11. Origin of ear-piercing

The character of the special significance which apparently attaches to the custom of ear-piercing is obscure. Dr. Jevons considers that it is merely a relic of the practice of shedding the blood of different parts of the body as an offering to the deity, and analogous to the various methods of self-mutilation, flagellation and gashing of the flesh, whose common origin is ascribed to the same custom. “To commend themselves and their prayers the Quiches pierced their ears and gashed their arms and offered the sacrifice of their blood to their gods. The practice of drawing blood from the ears is said by Bastian to be common in the Orient; and Lippert conjectures that the marks left in the ears were valued as visible and permanent indications that the person possessing them was under the protection of the god with whom the worshipper had united himself by his blood offering. In that case earrings were originally designed, not for ornament, but to keep open and therefore permanently visible the marks of former worship. The marks or scars left on legs or arms from which blood had been drawn were probably the origin of tattooing, as has occurred to various anthropologists.”16 This explanation, while it may account for the general custom of ear-piercing, does not explain the special guilt imputed by the Hindus to getting the lobe of the ear torn.
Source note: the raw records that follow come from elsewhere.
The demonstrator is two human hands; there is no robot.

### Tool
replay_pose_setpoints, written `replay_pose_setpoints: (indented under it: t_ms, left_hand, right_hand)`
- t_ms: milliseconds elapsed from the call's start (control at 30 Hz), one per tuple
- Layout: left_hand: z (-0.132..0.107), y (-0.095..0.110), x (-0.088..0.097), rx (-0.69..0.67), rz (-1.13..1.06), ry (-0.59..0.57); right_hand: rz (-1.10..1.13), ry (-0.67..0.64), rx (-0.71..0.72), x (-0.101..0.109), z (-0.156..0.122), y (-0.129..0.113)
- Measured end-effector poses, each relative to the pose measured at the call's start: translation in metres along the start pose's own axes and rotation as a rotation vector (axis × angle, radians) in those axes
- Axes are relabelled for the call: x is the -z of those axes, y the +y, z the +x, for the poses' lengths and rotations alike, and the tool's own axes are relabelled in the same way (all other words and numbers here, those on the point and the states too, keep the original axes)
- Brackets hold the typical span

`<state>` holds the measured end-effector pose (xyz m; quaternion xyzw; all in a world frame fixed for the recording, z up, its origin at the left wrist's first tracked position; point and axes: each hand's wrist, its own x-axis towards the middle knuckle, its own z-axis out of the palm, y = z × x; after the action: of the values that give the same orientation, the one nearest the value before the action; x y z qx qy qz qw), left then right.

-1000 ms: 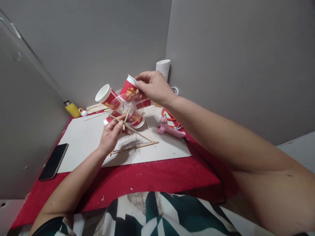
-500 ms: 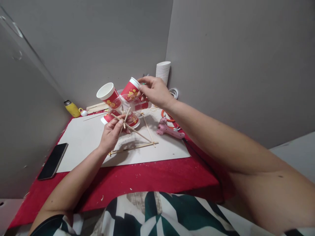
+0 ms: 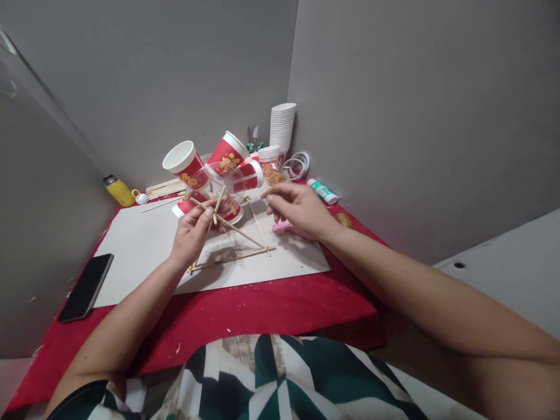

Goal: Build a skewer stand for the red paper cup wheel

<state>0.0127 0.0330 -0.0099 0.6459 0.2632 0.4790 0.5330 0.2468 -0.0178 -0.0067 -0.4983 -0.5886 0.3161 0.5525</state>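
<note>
My left hand (image 3: 192,233) is closed around crossed wooden sticks (image 3: 236,227), pinching them where they meet above a stick frame standing on the white board (image 3: 135,239). Behind those sticks is a round, clear plastic wheel (image 3: 238,178) with several red-and-white paper cups (image 3: 227,156) around it, tilted different ways. My right hand (image 3: 300,211) hovers over the board, right of the frame, holding nothing, its fingers loosely bent and apart. Partly hidden beneath it lies a pink glue gun (image 3: 282,227).
A white cup stack (image 3: 282,128), a coiled cable (image 3: 296,166) and a green-and-white tube (image 3: 322,191) are at the back right. A phone (image 3: 86,287) lies at left. A yellow bottle (image 3: 118,191) and loose sticks (image 3: 166,188) are along the back left.
My right hand has let go of the upper red cup and moved down and right, over the glue gun. My left hand keeps its grip on the sticks. The view has shifted slightly.
</note>
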Motion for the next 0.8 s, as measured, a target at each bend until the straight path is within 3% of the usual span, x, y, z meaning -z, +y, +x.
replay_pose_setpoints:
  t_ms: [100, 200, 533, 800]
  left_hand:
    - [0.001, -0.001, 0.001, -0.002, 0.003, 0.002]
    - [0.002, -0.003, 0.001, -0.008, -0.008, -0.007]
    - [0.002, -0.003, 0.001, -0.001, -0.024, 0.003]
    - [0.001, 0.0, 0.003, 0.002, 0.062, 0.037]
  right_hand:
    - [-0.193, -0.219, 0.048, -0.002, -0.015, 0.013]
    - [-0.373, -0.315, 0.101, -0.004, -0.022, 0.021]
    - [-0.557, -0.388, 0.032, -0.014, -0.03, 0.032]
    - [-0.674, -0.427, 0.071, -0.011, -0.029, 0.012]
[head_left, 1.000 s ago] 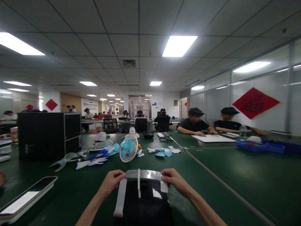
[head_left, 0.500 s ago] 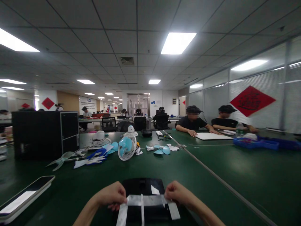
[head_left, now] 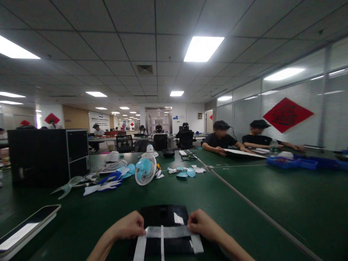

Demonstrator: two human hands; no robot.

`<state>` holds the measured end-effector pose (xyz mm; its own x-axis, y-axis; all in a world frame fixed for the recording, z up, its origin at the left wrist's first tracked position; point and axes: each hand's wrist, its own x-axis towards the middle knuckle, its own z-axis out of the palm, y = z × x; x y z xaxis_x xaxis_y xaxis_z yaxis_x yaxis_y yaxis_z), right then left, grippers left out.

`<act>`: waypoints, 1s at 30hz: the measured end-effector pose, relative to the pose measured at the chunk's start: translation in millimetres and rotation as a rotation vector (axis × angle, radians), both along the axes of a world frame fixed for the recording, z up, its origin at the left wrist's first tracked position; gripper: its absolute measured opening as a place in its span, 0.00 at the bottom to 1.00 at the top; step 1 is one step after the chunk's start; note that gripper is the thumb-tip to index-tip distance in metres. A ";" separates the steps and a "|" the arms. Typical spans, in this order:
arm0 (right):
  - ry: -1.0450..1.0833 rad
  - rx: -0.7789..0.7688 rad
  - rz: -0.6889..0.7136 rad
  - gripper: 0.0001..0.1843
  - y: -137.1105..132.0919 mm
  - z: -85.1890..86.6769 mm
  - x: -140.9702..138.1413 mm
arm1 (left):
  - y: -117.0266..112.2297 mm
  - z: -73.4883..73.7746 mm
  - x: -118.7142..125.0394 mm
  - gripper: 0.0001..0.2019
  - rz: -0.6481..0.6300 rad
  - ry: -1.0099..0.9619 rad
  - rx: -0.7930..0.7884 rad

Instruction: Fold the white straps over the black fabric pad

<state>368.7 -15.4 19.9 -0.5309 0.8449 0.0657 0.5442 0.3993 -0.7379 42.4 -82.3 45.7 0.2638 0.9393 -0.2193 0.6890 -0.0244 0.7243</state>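
A black flat fabric piece point(head_left: 165, 217) with white straps lies on the green table point(head_left: 244, 217) right in front of me. A horizontal white strap point(head_left: 174, 232) is stretched across it, with more white strips hanging down from it. My left hand point(head_left: 129, 226) pinches the strap's left end, fingers closed. My right hand point(head_left: 202, 226) pinches its right end, fingers closed. Both hands sit low over the near half of the black piece.
A phone point(head_left: 24, 228) lies at the left edge. Farther back are a small blue fan point(head_left: 145, 170), fan parts, gloves point(head_left: 104, 183) and a black computer case point(head_left: 49, 156). Two people sit at the right with a white sheet point(head_left: 244, 153) and blue trays point(head_left: 290, 162).
Both hands brought the white strap toward me, from the far edge of the black piece down onto its near part. The view tilted slightly upward.
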 end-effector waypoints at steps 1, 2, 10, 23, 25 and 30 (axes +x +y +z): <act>0.001 0.007 -0.001 0.08 -1.9 1.8 -0.5 | -0.4 0.2 0.6 0.12 0.003 0.008 0.004; -0.002 0.017 -0.004 0.08 -3.6 3.6 -1.0 | -0.7 0.5 1.3 0.11 0.006 0.015 0.010; -0.049 0.075 -0.037 0.08 -8.7 7.5 -1.2 | 0.9 -1.0 2.4 0.08 0.026 0.125 0.093; -0.113 0.150 -0.069 0.07 -10.2 6.7 -1.7 | -15.8 6.9 35.1 0.21 -0.290 0.148 0.364; -0.123 0.142 -0.063 0.07 -10.3 8.9 -1.3 | -15.9 6.5 35.8 0.20 -0.297 0.171 0.362; -0.091 0.328 -0.083 0.06 -21.9 22.4 -4.1 | -11.9 1.5 32.7 0.19 -0.284 0.181 0.355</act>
<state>364.5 -37.3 42.3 -0.4770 0.8273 0.2969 0.6426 0.5587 -0.5244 75.1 -94.2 47.3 0.5080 0.8606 0.0359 0.7330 -0.4539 0.5066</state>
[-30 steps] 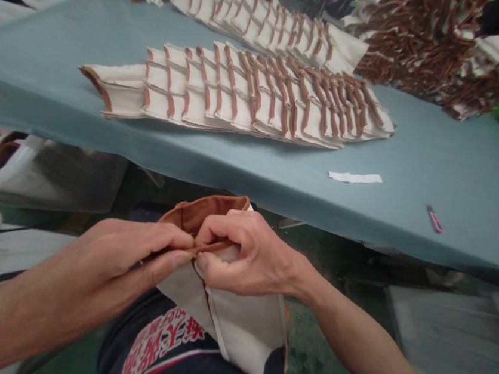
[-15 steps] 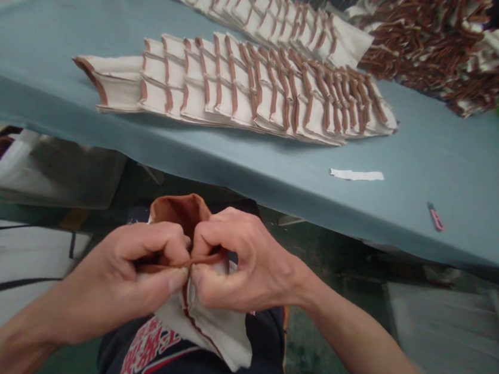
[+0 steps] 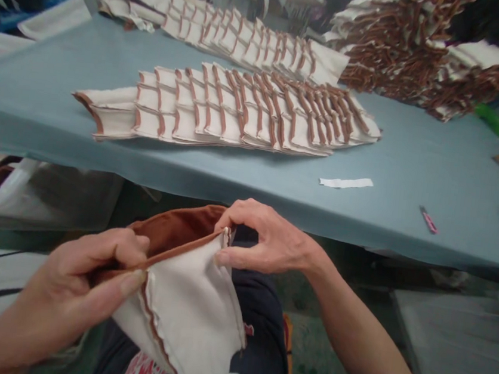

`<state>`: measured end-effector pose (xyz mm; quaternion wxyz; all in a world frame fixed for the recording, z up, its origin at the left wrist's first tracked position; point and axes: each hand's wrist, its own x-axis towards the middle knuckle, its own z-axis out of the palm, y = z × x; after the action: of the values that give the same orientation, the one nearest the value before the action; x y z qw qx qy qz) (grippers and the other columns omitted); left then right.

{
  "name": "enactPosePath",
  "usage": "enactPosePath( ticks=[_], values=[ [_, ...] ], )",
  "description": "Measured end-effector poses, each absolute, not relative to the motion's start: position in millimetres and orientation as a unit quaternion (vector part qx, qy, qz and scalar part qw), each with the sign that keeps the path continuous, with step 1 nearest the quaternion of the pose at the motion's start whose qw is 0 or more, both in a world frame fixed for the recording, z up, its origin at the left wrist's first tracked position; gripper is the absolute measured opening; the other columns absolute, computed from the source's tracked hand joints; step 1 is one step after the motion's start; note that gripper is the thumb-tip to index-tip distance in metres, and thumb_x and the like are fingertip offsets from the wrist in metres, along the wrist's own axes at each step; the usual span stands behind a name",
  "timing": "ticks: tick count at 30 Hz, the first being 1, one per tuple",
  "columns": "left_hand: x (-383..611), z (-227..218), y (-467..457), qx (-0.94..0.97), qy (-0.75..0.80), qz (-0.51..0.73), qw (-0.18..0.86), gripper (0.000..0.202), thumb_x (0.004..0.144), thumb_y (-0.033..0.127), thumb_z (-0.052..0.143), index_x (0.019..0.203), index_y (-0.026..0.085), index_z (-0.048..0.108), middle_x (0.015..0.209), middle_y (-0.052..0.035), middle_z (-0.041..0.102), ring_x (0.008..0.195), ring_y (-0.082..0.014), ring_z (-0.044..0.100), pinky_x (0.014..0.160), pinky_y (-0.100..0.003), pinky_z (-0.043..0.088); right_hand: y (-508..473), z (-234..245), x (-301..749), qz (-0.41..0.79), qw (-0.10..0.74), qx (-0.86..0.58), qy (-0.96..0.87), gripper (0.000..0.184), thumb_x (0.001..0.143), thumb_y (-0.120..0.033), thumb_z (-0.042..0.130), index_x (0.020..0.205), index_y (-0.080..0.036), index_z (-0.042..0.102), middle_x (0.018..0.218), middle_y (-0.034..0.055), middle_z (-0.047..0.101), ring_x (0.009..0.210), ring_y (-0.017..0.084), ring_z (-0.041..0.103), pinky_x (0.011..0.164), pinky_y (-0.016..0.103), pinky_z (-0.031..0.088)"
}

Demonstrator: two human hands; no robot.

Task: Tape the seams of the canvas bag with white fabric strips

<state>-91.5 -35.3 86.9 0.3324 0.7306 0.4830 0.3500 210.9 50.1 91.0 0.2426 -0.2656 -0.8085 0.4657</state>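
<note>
Over my lap I hold a sewn fabric piece (image 3: 196,292), off-white on its outer face and rust-brown on the inside and along the upper edge. My left hand (image 3: 95,274) pinches that edge where a seam runs down, thumb in front and fingers on the brown inner side. At the piece's right corner, my right hand (image 3: 257,239) grips the edge by another seam, its thumb against the off-white face. Between the hands the edge is stretched fairly straight. The lower end of the fabric hangs over my dark clothing.
On the blue-covered table (image 3: 394,185) lies an overlapping row of similar fabric pieces (image 3: 235,113), with a second row (image 3: 248,40) behind it. A brown-and-white heap (image 3: 409,49) stands at the back right. A white strip (image 3: 346,182) and a small pink cutter (image 3: 428,220) lie near the front edge.
My hands have moved apart, the left one leftward and the right one to the right and up. The bunched fabric edge is now spread between them. My view has tilted up slightly.
</note>
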Motion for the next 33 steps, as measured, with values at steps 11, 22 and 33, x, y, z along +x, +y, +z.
enactPosePath(
  ticks=[11, 22, 33],
  values=[
    [-93.7, 42.3, -10.4, 0.795, 0.544, 0.261, 0.055, 0.019, 0.099, 0.030, 0.059, 0.082, 0.025, 0.067, 0.069, 0.0013, 0.072, 0.061, -0.0190, 0.067, 0.062, -0.032, 0.044, 33.9, 106.7, 200.0, 0.499, 0.235, -0.250, -0.796, 0.016, 0.100, -0.028, 0.076, 0.091, -0.018, 0.068, 0.088, -0.0009, 0.072, 0.077, 0.013, 0.060, 0.074, 0.025, 0.043],
    [-63.0, 104.9, 4.7, 0.806, 0.382, 0.266, 0.367, 0.023, 0.101, 0.037, 0.062, 0.108, 0.026, 0.080, 0.105, 0.0003, 0.086, 0.092, -0.0198, 0.078, 0.085, -0.026, 0.058, 37.4, 113.2, 195.4, 0.549, 0.235, -0.241, -0.765, 0.024, 0.101, -0.039, 0.075, 0.091, -0.018, 0.067, 0.084, -0.0023, 0.066, 0.074, 0.012, 0.052, 0.069, 0.024, 0.040],
    [-49.1, 124.5, 19.5, 0.750, 0.404, 0.292, 0.436, 0.020, 0.094, 0.029, 0.066, 0.080, 0.024, 0.079, 0.071, 0.0051, 0.074, 0.065, -0.0130, 0.065, 0.061, -0.017, 0.050, 52.7, 127.4, 193.4, 0.559, 0.216, -0.252, -0.760, 0.040, 0.098, -0.052, 0.081, 0.087, -0.018, 0.062, 0.076, -0.0063, 0.054, 0.070, 0.011, 0.043, 0.063, 0.024, 0.034]
  ],
)
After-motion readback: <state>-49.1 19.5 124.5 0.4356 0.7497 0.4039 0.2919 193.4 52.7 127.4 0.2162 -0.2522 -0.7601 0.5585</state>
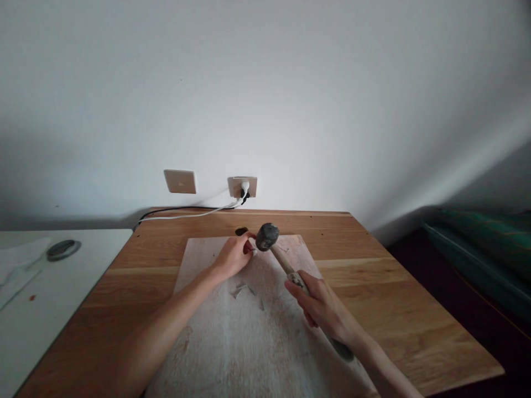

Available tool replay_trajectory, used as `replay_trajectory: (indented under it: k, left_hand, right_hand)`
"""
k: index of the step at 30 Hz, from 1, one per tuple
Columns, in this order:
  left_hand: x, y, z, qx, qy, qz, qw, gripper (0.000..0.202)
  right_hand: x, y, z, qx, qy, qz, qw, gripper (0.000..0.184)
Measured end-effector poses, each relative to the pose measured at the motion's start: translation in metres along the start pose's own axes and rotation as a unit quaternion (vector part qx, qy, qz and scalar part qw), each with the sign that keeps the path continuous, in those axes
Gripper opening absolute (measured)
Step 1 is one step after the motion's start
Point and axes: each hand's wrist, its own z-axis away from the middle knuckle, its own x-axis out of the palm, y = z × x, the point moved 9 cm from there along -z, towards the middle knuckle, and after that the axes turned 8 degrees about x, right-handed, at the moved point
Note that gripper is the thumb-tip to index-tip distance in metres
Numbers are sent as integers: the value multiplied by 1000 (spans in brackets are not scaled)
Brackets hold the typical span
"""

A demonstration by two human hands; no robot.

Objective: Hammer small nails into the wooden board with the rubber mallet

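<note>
L hand (237, 255): fingers curled in, tips at a small pale bit (254, 252) nr the far edge of the board (224, 337); bit's mostly hidden, can't tell if it's pinched or just touched. R hand (319, 298): wrapped round the mallet (267, 236) handle, dark head up-L of the hand, just beside the L fingertips; handle butt pokes out below, nr R wrist.

L to R: white tabletop (78, 293) w/ thin pale sheet (20, 260) & dark round cap (63, 250). Next, brown wood table (357, 276), blk & wht cords (178, 216) along its back edge, running to plugs in the wall socket (233, 187); 2nd wall plate (180, 181) is L of that. Board lies flat mid-table; on it, a few thin metal-looking pcs (239, 290) betw. the forearms, one more (262, 304) just R of them. Another (286, 250) lies R of mallet head. Far R, past table: blue-green item (477, 271), can't ID.
</note>
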Motion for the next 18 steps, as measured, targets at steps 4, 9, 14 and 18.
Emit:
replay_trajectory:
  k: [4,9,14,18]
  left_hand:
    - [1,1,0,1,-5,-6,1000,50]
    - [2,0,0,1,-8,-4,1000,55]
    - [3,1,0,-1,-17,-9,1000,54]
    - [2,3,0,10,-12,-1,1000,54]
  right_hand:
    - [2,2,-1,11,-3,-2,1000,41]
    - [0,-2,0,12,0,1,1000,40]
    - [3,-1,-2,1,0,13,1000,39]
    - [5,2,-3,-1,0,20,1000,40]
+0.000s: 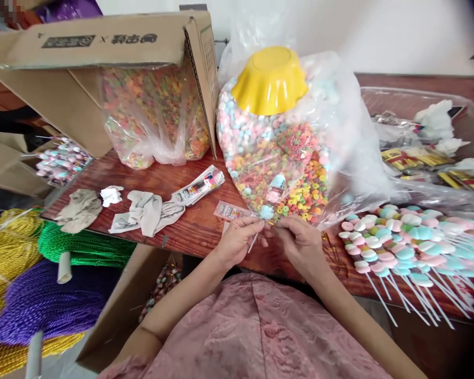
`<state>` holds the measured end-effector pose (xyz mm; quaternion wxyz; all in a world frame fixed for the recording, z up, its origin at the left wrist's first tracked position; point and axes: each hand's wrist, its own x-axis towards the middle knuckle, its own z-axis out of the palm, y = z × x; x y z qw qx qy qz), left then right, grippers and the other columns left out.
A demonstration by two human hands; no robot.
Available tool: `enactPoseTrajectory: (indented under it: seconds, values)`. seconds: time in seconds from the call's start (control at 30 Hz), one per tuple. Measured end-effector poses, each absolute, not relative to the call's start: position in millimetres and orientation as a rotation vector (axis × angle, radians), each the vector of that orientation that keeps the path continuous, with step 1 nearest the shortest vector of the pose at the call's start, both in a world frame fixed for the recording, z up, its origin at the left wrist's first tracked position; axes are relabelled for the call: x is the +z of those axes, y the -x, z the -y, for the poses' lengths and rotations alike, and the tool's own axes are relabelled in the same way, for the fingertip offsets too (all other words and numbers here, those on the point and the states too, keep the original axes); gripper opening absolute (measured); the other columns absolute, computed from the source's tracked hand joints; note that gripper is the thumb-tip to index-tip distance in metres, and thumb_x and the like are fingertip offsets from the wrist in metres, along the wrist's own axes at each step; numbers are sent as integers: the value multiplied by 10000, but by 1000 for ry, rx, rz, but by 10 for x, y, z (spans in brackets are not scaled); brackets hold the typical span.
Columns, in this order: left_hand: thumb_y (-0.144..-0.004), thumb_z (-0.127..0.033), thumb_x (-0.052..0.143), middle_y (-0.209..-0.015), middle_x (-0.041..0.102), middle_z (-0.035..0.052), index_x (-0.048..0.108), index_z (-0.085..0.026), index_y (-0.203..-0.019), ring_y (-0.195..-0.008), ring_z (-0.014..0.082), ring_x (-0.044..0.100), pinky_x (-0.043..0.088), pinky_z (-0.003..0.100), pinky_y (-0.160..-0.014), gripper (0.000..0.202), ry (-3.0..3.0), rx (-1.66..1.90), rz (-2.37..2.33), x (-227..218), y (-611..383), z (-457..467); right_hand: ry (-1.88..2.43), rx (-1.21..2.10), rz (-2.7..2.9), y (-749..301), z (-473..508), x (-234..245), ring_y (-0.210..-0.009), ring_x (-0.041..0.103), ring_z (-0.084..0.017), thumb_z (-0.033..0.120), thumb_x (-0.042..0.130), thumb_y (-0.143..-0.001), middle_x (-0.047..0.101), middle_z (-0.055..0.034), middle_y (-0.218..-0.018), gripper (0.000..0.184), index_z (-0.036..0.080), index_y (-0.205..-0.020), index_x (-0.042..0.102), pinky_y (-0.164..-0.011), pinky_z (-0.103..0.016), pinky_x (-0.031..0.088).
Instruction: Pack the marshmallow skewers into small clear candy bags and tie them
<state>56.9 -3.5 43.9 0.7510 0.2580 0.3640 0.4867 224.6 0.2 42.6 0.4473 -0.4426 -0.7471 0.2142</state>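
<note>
My left hand (pixel 239 239) is closed on a marshmallow skewer (pixel 266 211), whose blue and pink sweets sit in a clear printed wrapper. Its white stick (pixel 252 243) pokes out below my fingers. Close beside it, my right hand (pixel 302 245) pinches at the wrapper's neck, where a bit of gold twist tie shows; the fingertips partly hide it. Several more gold twist ties (pixel 332 250) lie on the table right of that hand. A flat clear wrapper (pixel 231 210) rests just beyond my left hand, and a stack of printed wrappers (pixel 199 185) lies farther left.
A bag of marshmallows (pixel 231 123) bears gummy rings (pixel 310 184) and an upturned yellow bowl (pixel 270 79). Finished-looking marshmallow skewers (pixel 411 245) are piled right, before a clear tray (pixel 414 95). A cardboard box (pixel 199 68), gloves (pixel 148 210) and coloured rope coils (pixel 55 300) stand left.
</note>
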Motion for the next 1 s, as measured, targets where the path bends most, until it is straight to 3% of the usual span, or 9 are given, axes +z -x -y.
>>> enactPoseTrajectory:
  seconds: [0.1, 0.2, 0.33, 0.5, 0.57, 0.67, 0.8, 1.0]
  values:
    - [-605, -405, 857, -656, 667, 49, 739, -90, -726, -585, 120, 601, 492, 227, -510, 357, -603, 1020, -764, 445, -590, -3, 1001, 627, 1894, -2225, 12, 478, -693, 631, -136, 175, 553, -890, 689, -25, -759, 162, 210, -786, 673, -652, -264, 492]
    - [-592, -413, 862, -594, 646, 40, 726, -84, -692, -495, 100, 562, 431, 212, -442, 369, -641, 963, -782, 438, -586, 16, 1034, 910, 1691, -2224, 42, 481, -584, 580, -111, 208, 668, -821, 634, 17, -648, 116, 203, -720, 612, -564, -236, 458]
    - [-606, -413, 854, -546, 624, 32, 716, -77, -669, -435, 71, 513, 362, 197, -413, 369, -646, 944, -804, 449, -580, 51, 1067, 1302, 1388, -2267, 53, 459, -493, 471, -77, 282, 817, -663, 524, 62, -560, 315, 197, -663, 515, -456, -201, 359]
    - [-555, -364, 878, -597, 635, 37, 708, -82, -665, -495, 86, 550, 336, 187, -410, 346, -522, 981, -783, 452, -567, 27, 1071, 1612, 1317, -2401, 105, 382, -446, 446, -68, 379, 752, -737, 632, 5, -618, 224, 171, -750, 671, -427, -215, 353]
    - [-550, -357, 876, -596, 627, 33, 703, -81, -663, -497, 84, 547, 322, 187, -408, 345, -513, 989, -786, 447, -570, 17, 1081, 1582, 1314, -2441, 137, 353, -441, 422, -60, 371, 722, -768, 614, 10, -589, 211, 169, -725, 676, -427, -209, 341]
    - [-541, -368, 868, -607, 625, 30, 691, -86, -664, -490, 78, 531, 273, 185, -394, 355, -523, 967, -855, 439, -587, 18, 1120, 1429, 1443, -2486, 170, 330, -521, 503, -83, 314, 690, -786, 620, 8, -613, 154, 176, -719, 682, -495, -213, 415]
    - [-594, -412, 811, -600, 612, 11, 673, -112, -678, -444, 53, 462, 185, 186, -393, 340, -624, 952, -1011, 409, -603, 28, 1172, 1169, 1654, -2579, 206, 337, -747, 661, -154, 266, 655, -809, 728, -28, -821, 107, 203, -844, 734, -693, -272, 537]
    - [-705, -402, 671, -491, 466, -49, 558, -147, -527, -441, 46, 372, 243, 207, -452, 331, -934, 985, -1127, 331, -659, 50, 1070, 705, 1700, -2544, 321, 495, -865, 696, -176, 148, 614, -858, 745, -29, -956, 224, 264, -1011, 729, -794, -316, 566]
Apparently the penalty is not imposed for the tearing of the upper part of the ear, and it is not known whether men are held liable as well as women; but as large holes are not made in the upper ear at all, nor by men in the lobe, such cases would very seldom occur. The suggestion may be made as a speculation that the continuous distension of the lobe of the ear by women and the large hole produced is supposed to have some sympathetic effect in opening the womb and making child-birth more easy. The tearing of the ear might then be considered to render, the women incapable of bearing a child, and the penalties attached to it would be sufficiently explained.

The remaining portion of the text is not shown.